What you are asked to do:
Repeat the listing below in full and exactly. Pictures are to be omitted.

Source data:

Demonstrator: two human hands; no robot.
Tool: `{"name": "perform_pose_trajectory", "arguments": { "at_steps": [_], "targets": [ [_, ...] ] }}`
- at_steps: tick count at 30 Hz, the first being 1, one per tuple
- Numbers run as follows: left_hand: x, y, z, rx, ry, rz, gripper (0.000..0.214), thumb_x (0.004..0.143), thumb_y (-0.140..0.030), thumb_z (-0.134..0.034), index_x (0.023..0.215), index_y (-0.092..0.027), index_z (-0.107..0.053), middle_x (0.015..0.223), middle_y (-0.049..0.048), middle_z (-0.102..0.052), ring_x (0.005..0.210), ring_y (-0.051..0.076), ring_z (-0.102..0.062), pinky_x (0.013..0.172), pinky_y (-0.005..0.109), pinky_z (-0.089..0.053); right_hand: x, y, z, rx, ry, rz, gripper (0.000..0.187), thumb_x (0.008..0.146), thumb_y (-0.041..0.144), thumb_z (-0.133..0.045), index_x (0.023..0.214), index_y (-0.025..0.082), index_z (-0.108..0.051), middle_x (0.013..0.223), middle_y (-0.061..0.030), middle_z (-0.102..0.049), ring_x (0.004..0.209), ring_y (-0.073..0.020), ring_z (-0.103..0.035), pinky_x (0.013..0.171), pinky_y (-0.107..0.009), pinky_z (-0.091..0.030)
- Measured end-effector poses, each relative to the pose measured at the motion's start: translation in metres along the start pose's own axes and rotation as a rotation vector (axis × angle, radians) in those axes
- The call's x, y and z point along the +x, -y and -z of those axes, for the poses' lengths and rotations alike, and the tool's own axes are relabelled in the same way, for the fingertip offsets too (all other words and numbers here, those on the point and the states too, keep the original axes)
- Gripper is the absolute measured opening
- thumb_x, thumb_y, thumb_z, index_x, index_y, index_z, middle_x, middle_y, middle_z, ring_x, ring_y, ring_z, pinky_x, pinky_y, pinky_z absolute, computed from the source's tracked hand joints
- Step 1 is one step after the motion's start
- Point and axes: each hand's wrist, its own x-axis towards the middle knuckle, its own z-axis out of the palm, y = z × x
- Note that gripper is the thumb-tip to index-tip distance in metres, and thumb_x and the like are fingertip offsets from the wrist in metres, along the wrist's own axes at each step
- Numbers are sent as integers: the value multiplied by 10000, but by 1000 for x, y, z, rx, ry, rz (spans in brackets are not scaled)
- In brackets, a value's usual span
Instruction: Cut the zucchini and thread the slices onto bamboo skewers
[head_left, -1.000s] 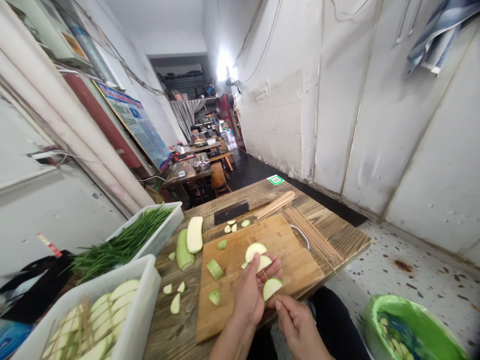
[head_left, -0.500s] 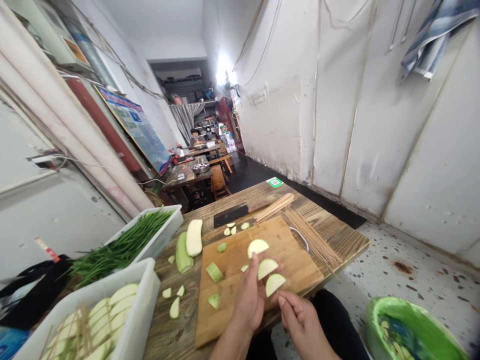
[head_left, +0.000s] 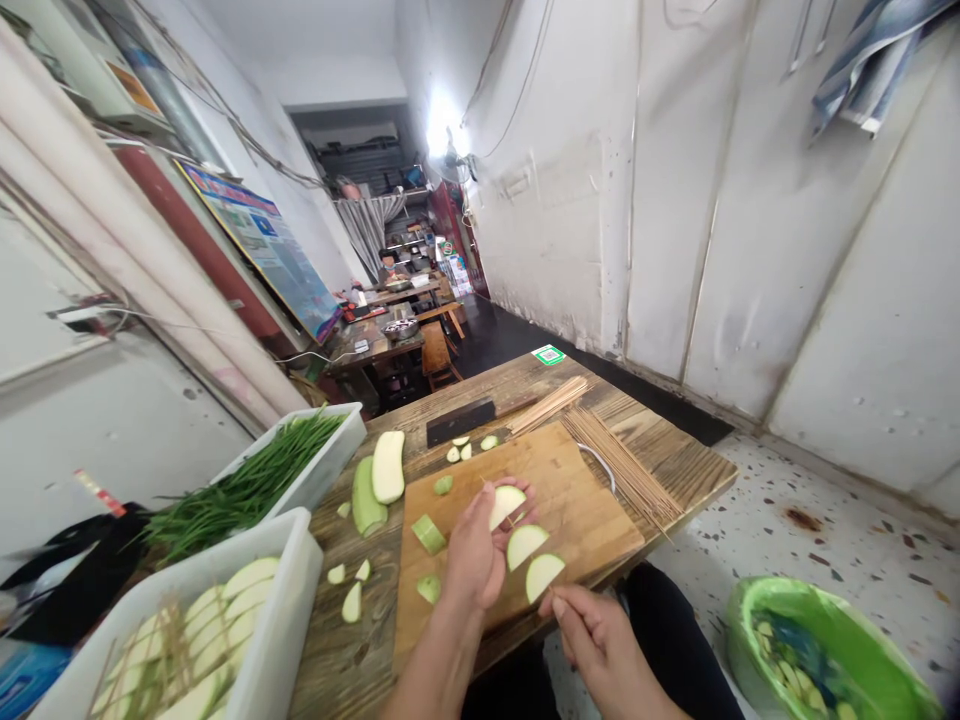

Reply:
Demonstrator: two human hands; no robot.
Tool: `{"name": "perform_pose_trajectory", "arguments": { "at_steps": [_], "targets": [ [_, ...] ] }}`
- at_steps: tick count at 30 Hz, the first being 1, one per tuple
- Numbers run as follows: left_hand: x, y, z, rx, ry, rz, gripper (0.000..0.214), thumb_x (0.004..0.143), thumb_y (-0.140..0.030), thumb_z (-0.134..0.034), index_x (0.023..0.215), index_y (-0.092..0.027), index_z (-0.107..0.053), middle_x (0.015..0.223), middle_y (-0.049..0.048), middle_z (-0.102..0.052), ring_x (0.005..0.210), ring_y (-0.051..0.076), ring_z (-0.102..0.062), pinky_x (0.013..0.172), pinky_y (-0.005..0.109), pinky_z (-0.089..0.053); right_hand: x, y, z, rx, ry, rz, gripper (0.000..0.187), thumb_x (0.008..0.146), thumb_y (-0.041..0.144), thumb_z (-0.133..0.045), index_x (0.023..0.214), index_y (-0.025..0.082), index_z (-0.108..0.051), middle_x (0.013..0.223), middle_y (-0.061..0.030), middle_z (-0.102..0.049), ring_x (0.004..0.209), ring_y (-0.073..0.020), ring_z (-0.103..0.035), pinky_x (0.013..0.171), pinky_y (-0.107..0.009), pinky_z (-0.091..0.030)
- Measured end-effector poses, each relative to the pose measured at the motion's start: translation in metres along the start pose's own axes and rotation as a rotation vector (axis × angle, radians) in those axes
- The call's x, y and z point along the +x, -y and -z of those axes, for the poses' lengths and rotations alike, and the tool's own axes are relabelled in the same way, for the fingertip offsets too (all other words and numbers here, those on the point and the states too, keep the original axes)
- Gripper is the absolute measured opening
- thumb_x, thumb_y, thumb_z, index_x, index_y, index_z, middle_x, middle_y, middle_z, ring_x, ring_y, ring_z, pinky_x, pinky_y, pinky_z absolute, computed from the source's tracked hand joints
- Step 1 is one step after the motion's start
- Point and axes: each hand's wrist, its own x-axis towards the middle knuckle, its own z-axis out of the palm, y = z × x
- Note that gripper is the thumb-tip to index-tip distance in metres, and thumb_x and the like are fingertip offsets from the wrist in metres, along the wrist's own axes at each step
- Numbers are sent as integers: the value multiplied by 10000, but by 1000 for x, y, z, rx, ry, rz (spans in brackets are not scaled)
- In brackets, a value's usual span
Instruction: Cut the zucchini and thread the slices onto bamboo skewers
[head_left, -1.000s] 
[head_left, -0.500s] 
[head_left, +0.000s] 

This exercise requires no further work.